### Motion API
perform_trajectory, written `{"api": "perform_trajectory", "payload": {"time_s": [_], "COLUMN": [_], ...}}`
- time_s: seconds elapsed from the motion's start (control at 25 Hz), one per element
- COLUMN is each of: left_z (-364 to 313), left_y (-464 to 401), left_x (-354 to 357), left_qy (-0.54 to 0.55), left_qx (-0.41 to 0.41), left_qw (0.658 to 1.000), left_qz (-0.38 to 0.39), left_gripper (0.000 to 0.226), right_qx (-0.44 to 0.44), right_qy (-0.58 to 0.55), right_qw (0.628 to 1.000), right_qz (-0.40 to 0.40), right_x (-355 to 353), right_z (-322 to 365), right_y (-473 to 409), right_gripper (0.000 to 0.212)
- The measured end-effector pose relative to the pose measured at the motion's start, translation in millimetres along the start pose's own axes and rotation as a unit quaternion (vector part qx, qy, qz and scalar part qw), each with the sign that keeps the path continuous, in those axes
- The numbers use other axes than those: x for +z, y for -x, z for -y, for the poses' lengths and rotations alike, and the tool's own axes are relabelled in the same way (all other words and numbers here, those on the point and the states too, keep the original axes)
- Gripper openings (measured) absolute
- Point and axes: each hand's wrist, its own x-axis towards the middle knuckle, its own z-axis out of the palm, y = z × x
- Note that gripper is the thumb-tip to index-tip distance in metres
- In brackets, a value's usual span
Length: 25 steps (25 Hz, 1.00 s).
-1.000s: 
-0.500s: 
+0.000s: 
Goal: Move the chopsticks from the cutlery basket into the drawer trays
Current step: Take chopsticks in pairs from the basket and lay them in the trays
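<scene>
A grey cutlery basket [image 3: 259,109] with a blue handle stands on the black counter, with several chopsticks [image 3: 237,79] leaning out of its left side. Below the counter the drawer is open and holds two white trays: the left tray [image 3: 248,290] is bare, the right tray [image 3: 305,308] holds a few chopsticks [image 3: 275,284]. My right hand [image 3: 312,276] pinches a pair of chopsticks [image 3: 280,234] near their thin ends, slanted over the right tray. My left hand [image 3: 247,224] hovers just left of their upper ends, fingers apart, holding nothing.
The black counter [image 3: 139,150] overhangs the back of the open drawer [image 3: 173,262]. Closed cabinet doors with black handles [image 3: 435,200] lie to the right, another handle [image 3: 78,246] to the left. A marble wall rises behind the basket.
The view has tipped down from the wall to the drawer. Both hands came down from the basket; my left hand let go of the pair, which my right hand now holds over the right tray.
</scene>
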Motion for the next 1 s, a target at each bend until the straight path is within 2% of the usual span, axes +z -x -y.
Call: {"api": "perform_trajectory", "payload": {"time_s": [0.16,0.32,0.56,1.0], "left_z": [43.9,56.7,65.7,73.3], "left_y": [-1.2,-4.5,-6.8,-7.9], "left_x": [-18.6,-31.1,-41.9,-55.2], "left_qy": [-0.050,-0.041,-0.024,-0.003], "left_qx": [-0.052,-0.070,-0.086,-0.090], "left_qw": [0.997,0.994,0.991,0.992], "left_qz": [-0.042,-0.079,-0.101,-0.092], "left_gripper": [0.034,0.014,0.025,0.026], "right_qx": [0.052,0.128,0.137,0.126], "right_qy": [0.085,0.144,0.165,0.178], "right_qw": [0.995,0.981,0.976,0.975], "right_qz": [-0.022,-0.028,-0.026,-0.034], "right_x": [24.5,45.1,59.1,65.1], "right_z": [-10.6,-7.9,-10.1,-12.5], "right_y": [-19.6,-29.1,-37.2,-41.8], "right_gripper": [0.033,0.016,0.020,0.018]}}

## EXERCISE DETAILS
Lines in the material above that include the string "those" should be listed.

## ANSWER SECTION
- The measured end-effector pose relative to the pose measured at the motion's start, translation in millimetres along the start pose's own axes and rotation as a unit quaternion (vector part qx, qy, qz and scalar part qw), each with the sign that keeps the path continuous, in those axes
- The numbers use other axes than those: x for +z, y for -x, z for -y, for the poses' lengths and rotations alike, and the tool's own axes are relabelled in the same way (all other words and numbers here, those on the point and the states too, keep the original axes)

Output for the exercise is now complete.